More data usually beats better algorithms

gaika · on March 31, 2008

Not true - from current leaders of netflix prize:

Our experiments clearly show that once you have strong CF models, such extra data is redundant and cannot improve accuracy on the Netflix dataset.

http://glinden.blogspot.com/2008/03/using-imdb-data-for-netf...

greendestiny · on March 31, 2008

The students used a simple algorithm and got nearly the same results as the bellkor team. So the extra data isn't redundant if it enables a simpler algorithm to perform as well as a more complicated one, even if the complicated algorithm gets no benefit from the extra data.

mhb · on March 31, 2008

What's the name of the student team and what was their result?

elq · on April 1, 2008

bingo... I've talked to Yehuda and he does know what he's talking about.
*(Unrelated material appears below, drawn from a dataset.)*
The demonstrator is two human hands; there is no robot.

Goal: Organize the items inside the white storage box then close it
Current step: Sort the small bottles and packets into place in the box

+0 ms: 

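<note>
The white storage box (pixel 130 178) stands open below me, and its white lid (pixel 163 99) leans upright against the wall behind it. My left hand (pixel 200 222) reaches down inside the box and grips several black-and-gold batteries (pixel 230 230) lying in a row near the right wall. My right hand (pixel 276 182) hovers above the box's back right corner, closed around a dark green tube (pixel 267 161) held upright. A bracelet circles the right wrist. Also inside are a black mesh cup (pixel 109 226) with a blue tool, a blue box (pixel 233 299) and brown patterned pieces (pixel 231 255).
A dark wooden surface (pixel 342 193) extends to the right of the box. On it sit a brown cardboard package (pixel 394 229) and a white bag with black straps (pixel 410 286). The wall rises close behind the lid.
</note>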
Given that he works for Bell Labs, it might be within the realm of possibility that he actually tried using movie metadata.

If those students have actually come close to BellKor's score, they should submit their qualifying set - Yehuda already has a 9.05% improvement.

gaika · on March 31, 2008

Would you, as a human, prefer a model that gives you accurate predictions with less data, or a model (that is simpler) but needs more data to be accurate?

How is an algorithm any different?

greendestiny · on March 31, 2008

Well put it this way, to get good predictions without a lot of data takes a whole team of researchers at bell labs working on this for over a year, with data its a student project.

timr · on March 31, 2008

That's a red herring, and here's why: simpler models take less data to train.

Every orthogonal parameter that you add to a statistical model expands the probability space of that model exponentially. If you keep the amount of training data fixed, but keep adding parameters, you'll very quickly arrive at a point where your model will fit your training data exceptionally well, but the result will be meaningless, because you've over-fit your data.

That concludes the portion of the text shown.